Ed Yong Profile picture
24 Nov, 10 tweets, 4 min read
🚨I wrote about healthcare workers with long-COVID, & how their experience changed their view of medicine.

HCWs & long-haulers are often framed in opposition, but here's the story of people who sit across both worlds. 1/

theatlantic.com/health/archive…
Most medically trained long-haulers I interviewed were shocked at how quick their own peers were to disregard their medical expertise and tell them their symptoms were in their heads. Their status as patients completely subsumed their qualifications. 2/
theatlantic.com/health/archive…
Healthcare workers w/ long COVID have told me that their own doctor made the finger-circling-a-temple gesture at them, or told them “hormones do funny things to women.” For some, the experience has shattered their trust in their own profession. 3/
theatlantic.com/health/archive…
Several healthcare workers told me they only understood how debilitating chronic illnesses like long COVID or ME/CFS could be when they felt it themselves.

They completely revised their understanding of what “fatigue” can entail. 4/
theatlantic.com/health/archive…
For many, this has provoked painful introspection. Some candidly confessed that they dismissed patients in the same way that they have since been treated.

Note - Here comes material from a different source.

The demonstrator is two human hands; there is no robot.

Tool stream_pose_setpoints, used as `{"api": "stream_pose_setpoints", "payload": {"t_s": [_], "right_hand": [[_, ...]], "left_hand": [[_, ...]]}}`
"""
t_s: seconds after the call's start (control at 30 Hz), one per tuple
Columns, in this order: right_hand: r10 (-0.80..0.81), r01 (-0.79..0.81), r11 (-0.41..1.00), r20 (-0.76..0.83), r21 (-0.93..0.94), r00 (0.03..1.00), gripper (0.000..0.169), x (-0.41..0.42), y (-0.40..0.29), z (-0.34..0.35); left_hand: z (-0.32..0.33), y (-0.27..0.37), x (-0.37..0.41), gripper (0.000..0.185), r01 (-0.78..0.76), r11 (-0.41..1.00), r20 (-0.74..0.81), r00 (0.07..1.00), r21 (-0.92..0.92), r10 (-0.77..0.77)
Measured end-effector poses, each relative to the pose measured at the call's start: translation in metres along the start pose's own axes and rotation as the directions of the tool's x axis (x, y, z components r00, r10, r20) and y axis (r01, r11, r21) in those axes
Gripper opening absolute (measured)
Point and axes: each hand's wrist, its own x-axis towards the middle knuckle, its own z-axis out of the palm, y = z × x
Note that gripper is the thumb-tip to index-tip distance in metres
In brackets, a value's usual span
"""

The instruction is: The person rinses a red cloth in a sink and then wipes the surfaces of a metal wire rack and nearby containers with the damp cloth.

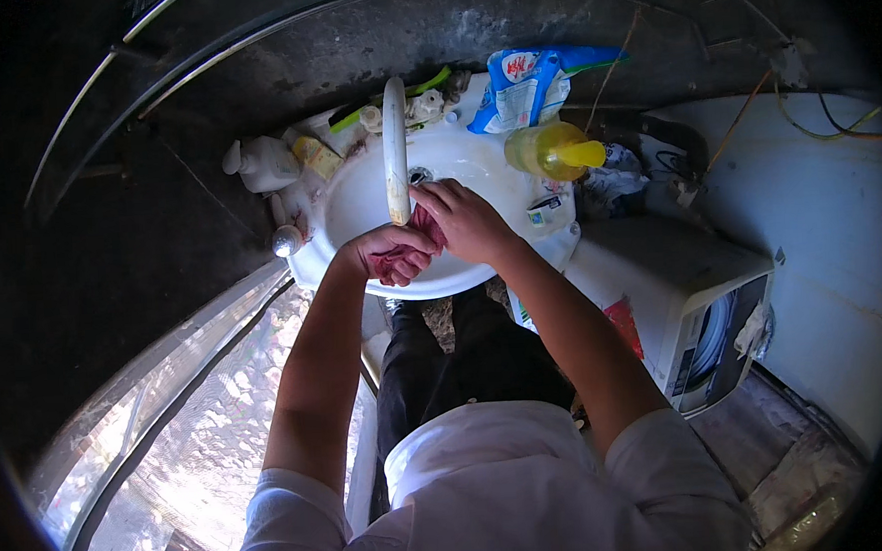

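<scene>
Both of my hands are over a white washbasin (359, 205), just below the end of a white curved faucet spout (395, 143). My left hand (401, 249) is closed around a crumpled dark pink cloth (425, 224), and folds of it show between the fingers. From the right, my right hand (462, 220) presses on the cloth's upper end, its fingers lying over it. The two hands touch around the cloth, so part of it is hidden. Past my fingertips the metal drain (419, 175) shows in the basin. No running water can be made out.
On the basin's left stand a white pump bottle (271, 165) and a yellow packet (318, 156). At its right are a blue plastic pouch (521, 92) bearing writing and a yellow bottle (547, 152). A white box (635, 273) stands at right; mesh (217, 437) lies at left.
</scene>
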Motion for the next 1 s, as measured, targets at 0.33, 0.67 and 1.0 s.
{"api": "stream_pose_setpoints", "payload": {"t_s": [0.33,0.67,1.0], "right_hand": [[0.346,-0.301,0.938,0.383,-0.173,0.857,0.021,0.013,0.017,0.014],[0.348,-0.532,0.827,0.581,0.180,0.736,0.024,0.008,0.029,0.008],[0.072,-0.079,0.990,-0.059,-0.115,0.996,0.057,-0.010,0.010,0.002]], "left_hand": [[0.025,0.014,0.025,0.031,0.207,0.416,-0.432,0.698,0.885,0.572],[-0.003,-0.019,0.064,0.023,0.478,-0.198,-0.003,0.388,0.856,0.922],[-0.011,-0.003,0.042,0.035,0.073,0.746,-0.598,0.652,0.662,0.466]]}}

They’re ashamed about it. “What else was I wrong about?” one said. 5/ theatlantic.com/health/archive…
Several of them spoke openly about *why* patients, even medically qualified ones, are so readily disbelieved.

They talked about the holes in their training, job pressures, insecurity, compassion fatigue, arrogance, and misogyny. 6/

theatlantic.com/health/archive…
Some HCWs said that having long COVID has already changed the way they practice medicine, and were optimistic that long-haulers could change the field from within. But others have left, are too sick to return, or are still being ignored. 7/

theatlantic.com/health/archive…
This piece is a companion to the last one about healthcare workers leaving their jobs because of the pandemic & medicine’s pre-existing weaknesses. The forces described in that piece will exacerbate the problems described in this one. 8/

theatlantic.com/health/archive…
Finally, and I cannot stress this enough: Every person quoted in this piece is both a medical professional and a long-hauler.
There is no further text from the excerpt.